*Exercise details:*
All lines from the line containing "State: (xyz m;" up to and including the last line of the listing below should be echoed exactly; no other lines belong in the response.

*Supplied information:*
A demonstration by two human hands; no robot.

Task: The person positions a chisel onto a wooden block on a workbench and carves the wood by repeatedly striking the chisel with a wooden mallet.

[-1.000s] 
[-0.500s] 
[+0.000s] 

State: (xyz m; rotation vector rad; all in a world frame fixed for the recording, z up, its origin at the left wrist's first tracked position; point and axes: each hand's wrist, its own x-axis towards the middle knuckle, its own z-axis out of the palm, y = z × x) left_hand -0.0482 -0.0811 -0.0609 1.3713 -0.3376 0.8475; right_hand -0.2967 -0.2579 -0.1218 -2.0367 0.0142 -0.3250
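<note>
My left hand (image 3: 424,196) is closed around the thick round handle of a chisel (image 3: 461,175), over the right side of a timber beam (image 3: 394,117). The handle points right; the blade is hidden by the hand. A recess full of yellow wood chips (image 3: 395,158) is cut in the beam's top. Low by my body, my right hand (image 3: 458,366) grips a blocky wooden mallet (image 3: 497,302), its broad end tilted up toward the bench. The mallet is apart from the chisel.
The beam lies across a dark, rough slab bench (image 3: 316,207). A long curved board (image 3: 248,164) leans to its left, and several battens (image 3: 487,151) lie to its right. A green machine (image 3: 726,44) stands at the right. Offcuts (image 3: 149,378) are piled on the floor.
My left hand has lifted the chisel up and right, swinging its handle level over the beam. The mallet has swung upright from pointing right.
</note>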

*Solution to this task:*
State: (xyz m; rotation vector rad; all in a world frame fixed for the recording, z up, its origin at the left wrist's first tracked position; point and axes: each hand's wrist, its own x-axis towards the middle knuckle, its own z-axis out of the palm, y = z × x) left_hand -0.0482 -0.0811 -0.0609 1.3713 -0.3376 0.8475; right_hand -0.2967 -0.2579 -0.1218 -2.0367 0.0142 -0.3250
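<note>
My left hand (image 3: 424,196) is closed around the thick round handle of a chisel (image 3: 461,175), over the right side of a timber beam (image 3: 394,117). The handle points right; the blade is hidden by the hand. A recess full of yellow wood chips (image 3: 395,158) is cut in the beam's top. Low by my body, my right hand (image 3: 458,366) grips a blocky wooden mallet (image 3: 497,302), its broad end tilted up toward the bench. The mallet is apart from the chisel.
The beam lies across a dark, rough slab bench (image 3: 316,207). A long curved board (image 3: 248,164) leans to its left, and several battens (image 3: 487,151) lie to its right. A green machine (image 3: 726,44) stands at the right. Offcuts (image 3: 149,378) are piled on the floor.
My left hand has lifted the chisel up and right, swinging its handle level over the beam. The mallet has swung upright from pointing right.
</note>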

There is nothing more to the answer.